Таким образом, в прерывистом темпе, который попеременно бывает неистовым или похоронным, в зависимости от того, приближаемся ли мы к деревне или тащимся по пустынной проселочной дороге, мы продолжаем свой путь. Мало-помалу пейзаж становится все более и более пустынным; жара становится все более и более гнетущей. Унылые песчаные холмы и волнистые заросли пушистого кустарника сменяют поля и фермы вокруг Абвилля. Жилищ становится все меньше, они все дальше друг от друга. Растительность почти исчезает. Ноги лошади глубоко проваливаются при каждом шаге, и дрейфующая песчаная пыль кружится у нас перед глазами при каждом порыве жаркого северо-восточного ветра.
Мы в пути уже четыре с половиной часа; время близится к трем; и длинный холм сверкает перед нами на солнце.
– Вон с той вершины, – спокойно говорит возница, – мы увидим море.
– Море! Сен-Валери находится недалеко от моря?
– Разумеется. Разве мсье не знал об этом?
Я этого не знал, и мне это неприятно. Я не люблю побережье. Я ненавижу купаться. Я не очень хорошо разбираюсь в прибрежных пейзажах и никогда в жизни не умел рисовать лодку. В целом я начинаю испытывать опасения по поводу того, что мне предстоит увидеть; и когда мы достигаем вершины холма, и я мельком вижу ту сверкающую линию, которая ограничивает горизонт, словно серебряный ятаган, я с отвращением отворачиваю глаза и притворяюсь спящим.
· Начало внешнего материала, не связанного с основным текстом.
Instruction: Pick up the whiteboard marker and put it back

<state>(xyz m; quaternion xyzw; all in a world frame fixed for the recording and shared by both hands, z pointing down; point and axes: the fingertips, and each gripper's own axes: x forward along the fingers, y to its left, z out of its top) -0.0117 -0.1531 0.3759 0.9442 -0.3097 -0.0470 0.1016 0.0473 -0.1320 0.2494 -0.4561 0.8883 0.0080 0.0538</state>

Притворный сон незаметно переходит в настоящий, от которого я постепенно просыпаюсь по причине новых криков и воплей возницы, от резкой тряски кабриолета и от перехода с мягкой пыльной дороги на грубую мостовую города.
Это улица, окаймленная домами с одной стороны и набережной с другой. Дома здесь самые бедные, а население самого убогого вида. Город состоит из одной кривой улицы длиной около мили, и преобладающая торговля, по-видимому, связана с моллюсками и рыболовными снастями. В дальнем конце, на небольшом песчаном возвышении, стоит маленькая церковь с серой колокольней, увенчанная заброшенным деревянным телеграфом, который давно вышел из употребления и все еще указывает вверх одной длинной костлявой рукой, как дурное предзнаменование. Река в этом месте почти перестает быть рекой и расширяется между низкими песчаными берегами до ее слияния с морем. Противоположный берег так далеко, что видны только призрачные очертания маяка и несколько деревьев; между этим берегом и Сен-Валери простирается такая унылая пустошь грязи, слизи и песка, какой я никогда не видел в своей жизни ни до, ни после. Представьте себе устье Нора во время отлива, когда почти вся вода ушла, за исключением узкой протоки, оставшейся посреди русла реки, и вы, по крайней мере, получите некоторое смутное представление об облике Сен-Валери при низкой воде.